Some Canadian health industry groups and patients agree. Since 2019, they’ve warned that Trump’s importation plan could lead to drug shortages for Canadians — a fear likely sharpened after witnessing global shortages of vital medical equipment in the early months of the COVID-19 pandemic.
A CRUMBLING ECONOMY
As the pandemic wears on, the options are dwindling for Americans who can’t afford to be sick in the United States — especially after the cratering economy erased nearly 13 million jobs, taking health insurance options with them.
Even at Canadian prices, some are struggling to pay for their prescriptions. “Recently, we’re hearing about all the financial issues of people laid off,” says Rosenblatt, the Vancouver pharmacy manager. “We have American customers that have been working with us for years, and under these circumstances, we’ve sent what they needed and we tell them, ‘Pay us when you can.'”
To make insulin more accessible, some U.S. states have pushed for price caps on copays. The three companies which control the U.S. insulin market offer discount plans, including new programs to which Americans who were financially impacted by the pandemic can apply for temporary access to cheaper or free insulin. And Walmart offers cheap insulin over the counter (though this is an older formulation that can make blood sugar management more complicated than newer, prescription versions.)
Yet many are still struggling — and not just the nearly 28 million Americans who don’t have health insurance, a number estimated by the Kaiser Family Foundation.
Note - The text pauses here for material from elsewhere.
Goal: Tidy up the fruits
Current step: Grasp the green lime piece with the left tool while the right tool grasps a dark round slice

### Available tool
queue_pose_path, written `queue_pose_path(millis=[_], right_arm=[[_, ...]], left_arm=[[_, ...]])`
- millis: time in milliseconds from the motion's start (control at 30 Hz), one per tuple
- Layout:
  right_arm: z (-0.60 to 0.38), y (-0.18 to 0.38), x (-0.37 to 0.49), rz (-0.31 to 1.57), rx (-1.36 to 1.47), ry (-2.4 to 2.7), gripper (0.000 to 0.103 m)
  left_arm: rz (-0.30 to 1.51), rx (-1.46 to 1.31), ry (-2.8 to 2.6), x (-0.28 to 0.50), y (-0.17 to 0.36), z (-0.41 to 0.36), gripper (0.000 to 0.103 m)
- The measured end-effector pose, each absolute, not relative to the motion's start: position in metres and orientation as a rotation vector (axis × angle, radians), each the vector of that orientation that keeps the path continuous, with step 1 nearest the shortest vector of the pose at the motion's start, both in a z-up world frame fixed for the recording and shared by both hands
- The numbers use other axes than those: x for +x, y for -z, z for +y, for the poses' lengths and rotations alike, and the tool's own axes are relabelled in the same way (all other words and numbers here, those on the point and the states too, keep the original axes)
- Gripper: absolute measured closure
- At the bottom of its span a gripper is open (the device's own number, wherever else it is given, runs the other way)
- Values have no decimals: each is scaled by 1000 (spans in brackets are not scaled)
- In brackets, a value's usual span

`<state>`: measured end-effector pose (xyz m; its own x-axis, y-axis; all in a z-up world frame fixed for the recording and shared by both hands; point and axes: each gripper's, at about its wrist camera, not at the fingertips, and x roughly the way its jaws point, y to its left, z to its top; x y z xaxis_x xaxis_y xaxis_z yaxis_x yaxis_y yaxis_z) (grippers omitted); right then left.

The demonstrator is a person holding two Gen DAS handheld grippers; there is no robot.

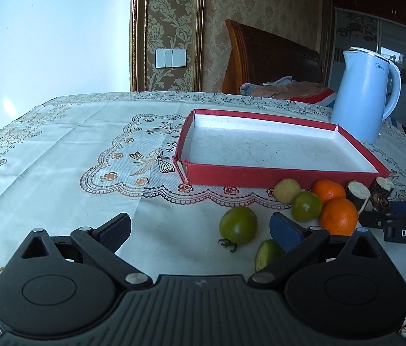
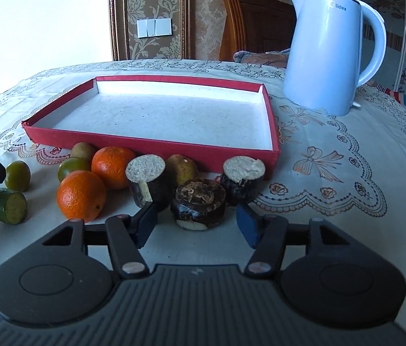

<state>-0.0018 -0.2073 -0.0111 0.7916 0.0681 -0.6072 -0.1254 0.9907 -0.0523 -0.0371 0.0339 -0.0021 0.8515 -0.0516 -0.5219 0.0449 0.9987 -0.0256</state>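
Both tongs gape wide, holding nothing; the left tongs hover near a green tomato, the right tongs by a dark round piece. The fruits sit on the counter just before the red tray; a kettle stands beyond.

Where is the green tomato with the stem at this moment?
In the left wrist view, the green tomato lies on the tablecloth, between the open fingers of the left gripper, in front of the red tray.
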Motion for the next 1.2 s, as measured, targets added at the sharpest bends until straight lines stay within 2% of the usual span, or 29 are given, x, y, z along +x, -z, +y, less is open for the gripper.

Even Americans with health insurance, who benefit from negotiated prices that are lower than the list prices, sometimes still can’t afford all the costs of living with diabetes.
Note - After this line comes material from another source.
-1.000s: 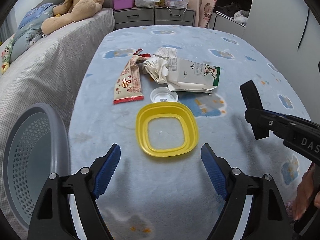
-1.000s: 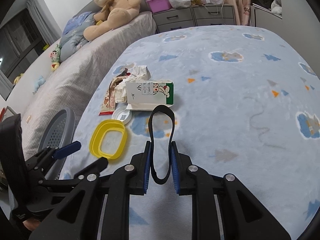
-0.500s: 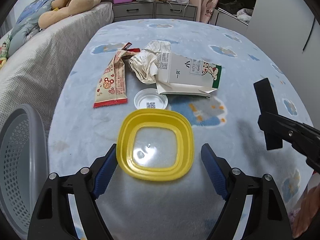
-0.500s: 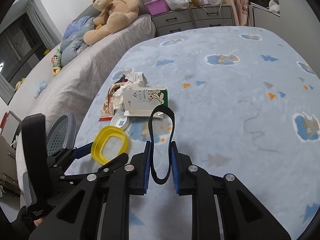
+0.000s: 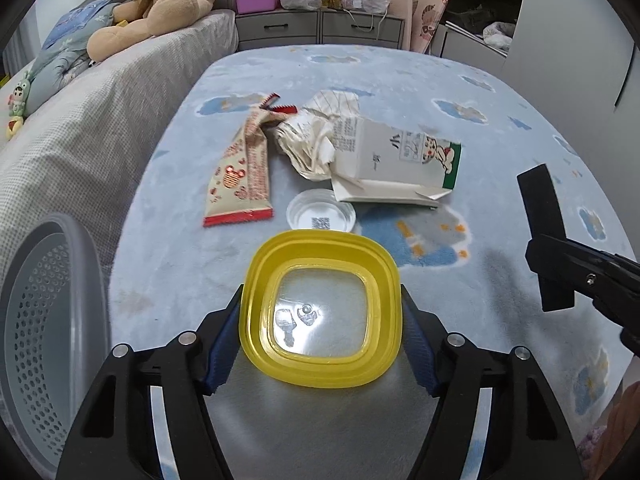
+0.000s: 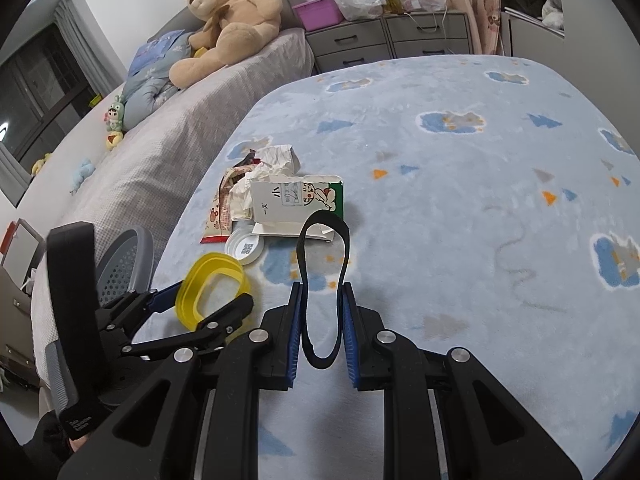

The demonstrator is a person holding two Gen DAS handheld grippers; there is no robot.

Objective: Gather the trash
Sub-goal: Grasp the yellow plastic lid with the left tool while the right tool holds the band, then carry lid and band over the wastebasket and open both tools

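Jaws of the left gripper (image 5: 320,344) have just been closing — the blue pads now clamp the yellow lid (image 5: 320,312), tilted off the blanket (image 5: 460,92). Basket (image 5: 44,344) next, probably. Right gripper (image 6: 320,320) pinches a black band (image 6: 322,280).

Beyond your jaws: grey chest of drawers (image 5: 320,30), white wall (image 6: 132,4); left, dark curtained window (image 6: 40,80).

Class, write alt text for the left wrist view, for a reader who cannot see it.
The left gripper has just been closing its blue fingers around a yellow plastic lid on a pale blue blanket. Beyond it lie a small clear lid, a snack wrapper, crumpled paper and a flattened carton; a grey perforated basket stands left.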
In Dayton, Ohio, Mindi Patterson’s family gets health insurance through her job as a Costco clerk. But even then, keeping up with the cost of insulin for both of her teenage sons and her husband is still a tightrope walk. “We have had to dig through the trash for (discarded) reservoirs from insulin pumps, when we haven’t had the money to buy the next bit of supplies,” she says.
“Right now I have a refill for (my son’s) insulin waiting, but I really don’t have the funds just yet to pick it up. So they’re holding onto it for me until payday,” she said.
Sabrina Renaud, a 22-year-old dietary aide in South Carolina, works fulltime at a hospital that offers health insurance to employees — but she earns about $1,300 per month after taxes, and says she simply can’t afford the deductible, premiums, and copays of the company plan and still make rent. “So I thought, I’m just going to have to wiggle through this without health insurance,” she says.
Renaud hasn’t seen a doctor to renew her insulin prescription in more than a year. Instead, every couple of months, she messages a woman she’s never met in real life, with a list of what she needs. So far, the life-saving supplies she needs keep turning up in the mail.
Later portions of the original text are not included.